_Instructions to follow:_ After going through the data below, state how many lines contain "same", and nothing else.

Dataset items
----

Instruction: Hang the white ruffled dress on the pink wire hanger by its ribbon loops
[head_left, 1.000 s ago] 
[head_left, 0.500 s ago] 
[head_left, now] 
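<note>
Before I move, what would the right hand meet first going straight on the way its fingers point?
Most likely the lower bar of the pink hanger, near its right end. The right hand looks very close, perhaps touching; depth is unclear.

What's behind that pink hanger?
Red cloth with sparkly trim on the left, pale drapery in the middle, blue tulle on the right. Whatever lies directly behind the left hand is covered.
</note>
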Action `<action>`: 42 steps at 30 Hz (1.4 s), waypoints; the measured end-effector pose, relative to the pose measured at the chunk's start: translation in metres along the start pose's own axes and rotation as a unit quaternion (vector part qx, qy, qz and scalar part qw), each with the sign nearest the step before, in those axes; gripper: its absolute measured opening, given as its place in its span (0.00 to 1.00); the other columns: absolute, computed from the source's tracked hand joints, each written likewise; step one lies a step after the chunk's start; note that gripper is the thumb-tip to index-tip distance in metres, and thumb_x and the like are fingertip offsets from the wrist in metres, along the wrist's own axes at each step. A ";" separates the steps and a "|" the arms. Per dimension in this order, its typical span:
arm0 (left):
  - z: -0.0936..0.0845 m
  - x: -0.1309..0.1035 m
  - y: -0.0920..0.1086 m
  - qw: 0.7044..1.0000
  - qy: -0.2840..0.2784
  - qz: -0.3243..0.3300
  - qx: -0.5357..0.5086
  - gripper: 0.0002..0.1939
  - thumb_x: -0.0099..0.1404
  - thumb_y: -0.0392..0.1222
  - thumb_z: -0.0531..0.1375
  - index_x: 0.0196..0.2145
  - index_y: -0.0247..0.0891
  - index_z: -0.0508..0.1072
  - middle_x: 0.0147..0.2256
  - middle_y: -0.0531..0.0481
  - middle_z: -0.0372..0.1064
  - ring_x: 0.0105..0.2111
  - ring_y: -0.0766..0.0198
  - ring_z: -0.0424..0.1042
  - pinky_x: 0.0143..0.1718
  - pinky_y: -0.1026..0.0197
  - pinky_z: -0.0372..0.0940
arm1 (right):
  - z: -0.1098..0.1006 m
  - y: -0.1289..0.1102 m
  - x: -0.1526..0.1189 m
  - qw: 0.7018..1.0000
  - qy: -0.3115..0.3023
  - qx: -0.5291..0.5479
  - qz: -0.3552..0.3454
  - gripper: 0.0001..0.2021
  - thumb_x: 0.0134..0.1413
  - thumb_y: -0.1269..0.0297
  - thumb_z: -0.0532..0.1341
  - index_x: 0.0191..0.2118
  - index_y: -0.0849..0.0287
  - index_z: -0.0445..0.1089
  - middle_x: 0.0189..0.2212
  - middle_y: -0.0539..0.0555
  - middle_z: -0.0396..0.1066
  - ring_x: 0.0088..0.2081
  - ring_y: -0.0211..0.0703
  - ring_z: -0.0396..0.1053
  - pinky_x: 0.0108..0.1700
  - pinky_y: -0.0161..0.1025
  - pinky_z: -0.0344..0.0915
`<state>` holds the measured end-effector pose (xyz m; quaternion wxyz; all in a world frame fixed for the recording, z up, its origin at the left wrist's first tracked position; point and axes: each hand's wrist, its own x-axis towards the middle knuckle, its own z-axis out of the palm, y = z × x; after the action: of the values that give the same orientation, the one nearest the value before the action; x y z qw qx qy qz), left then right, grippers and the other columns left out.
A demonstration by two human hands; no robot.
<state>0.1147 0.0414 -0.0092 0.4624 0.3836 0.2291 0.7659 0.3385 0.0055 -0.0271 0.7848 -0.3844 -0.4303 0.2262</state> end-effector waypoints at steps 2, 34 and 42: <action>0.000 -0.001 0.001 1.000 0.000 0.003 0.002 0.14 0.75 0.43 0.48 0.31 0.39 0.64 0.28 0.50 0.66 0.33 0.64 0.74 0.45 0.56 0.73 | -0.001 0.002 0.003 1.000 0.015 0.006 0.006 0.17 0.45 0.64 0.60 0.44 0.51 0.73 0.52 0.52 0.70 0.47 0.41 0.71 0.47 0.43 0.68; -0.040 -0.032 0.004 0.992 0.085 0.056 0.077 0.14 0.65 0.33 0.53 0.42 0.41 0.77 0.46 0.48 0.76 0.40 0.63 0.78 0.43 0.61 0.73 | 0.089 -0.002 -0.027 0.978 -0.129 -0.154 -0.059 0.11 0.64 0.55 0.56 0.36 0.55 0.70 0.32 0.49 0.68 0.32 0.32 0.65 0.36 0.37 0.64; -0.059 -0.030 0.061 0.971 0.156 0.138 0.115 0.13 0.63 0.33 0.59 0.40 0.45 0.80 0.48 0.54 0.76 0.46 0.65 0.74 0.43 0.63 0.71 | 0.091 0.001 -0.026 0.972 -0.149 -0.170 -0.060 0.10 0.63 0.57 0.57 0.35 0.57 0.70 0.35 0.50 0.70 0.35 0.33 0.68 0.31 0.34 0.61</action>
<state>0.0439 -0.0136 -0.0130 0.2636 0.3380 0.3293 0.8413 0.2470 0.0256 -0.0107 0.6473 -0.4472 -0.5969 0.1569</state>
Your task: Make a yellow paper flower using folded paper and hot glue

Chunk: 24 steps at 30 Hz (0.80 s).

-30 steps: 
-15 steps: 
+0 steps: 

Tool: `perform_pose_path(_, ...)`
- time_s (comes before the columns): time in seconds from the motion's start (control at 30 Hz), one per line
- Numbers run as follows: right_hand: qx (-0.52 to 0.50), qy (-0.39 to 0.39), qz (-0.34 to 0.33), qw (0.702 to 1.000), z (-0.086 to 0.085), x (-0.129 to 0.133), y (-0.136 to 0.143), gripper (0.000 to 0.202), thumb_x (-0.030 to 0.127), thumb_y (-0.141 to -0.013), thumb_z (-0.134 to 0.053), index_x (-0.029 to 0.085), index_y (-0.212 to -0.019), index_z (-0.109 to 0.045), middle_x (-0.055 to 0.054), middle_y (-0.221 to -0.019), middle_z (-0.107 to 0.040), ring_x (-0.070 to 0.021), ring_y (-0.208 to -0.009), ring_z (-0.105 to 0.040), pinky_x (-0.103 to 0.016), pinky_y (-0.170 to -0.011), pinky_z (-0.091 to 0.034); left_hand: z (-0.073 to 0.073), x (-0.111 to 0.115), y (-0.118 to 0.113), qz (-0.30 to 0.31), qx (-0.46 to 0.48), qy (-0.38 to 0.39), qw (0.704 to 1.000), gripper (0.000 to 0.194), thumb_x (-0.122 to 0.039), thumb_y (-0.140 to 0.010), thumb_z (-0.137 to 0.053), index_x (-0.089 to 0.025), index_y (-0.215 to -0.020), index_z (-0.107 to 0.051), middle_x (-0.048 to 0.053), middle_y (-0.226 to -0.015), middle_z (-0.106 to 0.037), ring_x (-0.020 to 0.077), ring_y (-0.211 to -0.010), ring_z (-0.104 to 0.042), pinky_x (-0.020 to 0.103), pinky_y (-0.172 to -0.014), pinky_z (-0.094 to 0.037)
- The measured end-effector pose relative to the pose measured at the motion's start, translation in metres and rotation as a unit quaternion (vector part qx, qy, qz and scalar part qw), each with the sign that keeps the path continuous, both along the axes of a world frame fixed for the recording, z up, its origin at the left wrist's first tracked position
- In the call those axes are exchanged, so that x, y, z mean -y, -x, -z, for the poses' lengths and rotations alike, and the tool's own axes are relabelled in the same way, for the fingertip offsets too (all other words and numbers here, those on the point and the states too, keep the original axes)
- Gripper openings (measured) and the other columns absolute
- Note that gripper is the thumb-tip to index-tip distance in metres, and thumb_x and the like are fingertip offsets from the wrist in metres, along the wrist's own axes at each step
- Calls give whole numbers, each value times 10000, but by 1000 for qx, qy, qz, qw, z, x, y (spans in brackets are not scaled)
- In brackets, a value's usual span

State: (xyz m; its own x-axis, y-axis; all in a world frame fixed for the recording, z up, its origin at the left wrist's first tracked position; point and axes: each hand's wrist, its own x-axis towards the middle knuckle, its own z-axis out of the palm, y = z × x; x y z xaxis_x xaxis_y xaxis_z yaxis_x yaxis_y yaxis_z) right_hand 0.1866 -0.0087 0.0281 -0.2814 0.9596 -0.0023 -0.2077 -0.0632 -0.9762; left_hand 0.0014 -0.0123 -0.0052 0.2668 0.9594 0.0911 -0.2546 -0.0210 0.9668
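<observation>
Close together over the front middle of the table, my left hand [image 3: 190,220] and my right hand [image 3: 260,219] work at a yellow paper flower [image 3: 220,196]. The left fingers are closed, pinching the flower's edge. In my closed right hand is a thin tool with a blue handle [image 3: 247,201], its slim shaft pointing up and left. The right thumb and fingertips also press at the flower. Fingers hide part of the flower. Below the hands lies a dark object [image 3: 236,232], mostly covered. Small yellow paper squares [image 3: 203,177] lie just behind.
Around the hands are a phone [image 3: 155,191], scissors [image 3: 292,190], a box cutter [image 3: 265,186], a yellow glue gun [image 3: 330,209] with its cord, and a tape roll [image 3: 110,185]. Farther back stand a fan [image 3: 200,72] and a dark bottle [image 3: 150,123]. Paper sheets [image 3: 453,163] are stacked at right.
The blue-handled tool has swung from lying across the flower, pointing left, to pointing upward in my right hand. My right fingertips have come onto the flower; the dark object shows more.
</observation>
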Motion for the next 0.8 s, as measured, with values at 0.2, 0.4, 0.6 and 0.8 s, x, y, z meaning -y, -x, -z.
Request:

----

_The answer:_ 2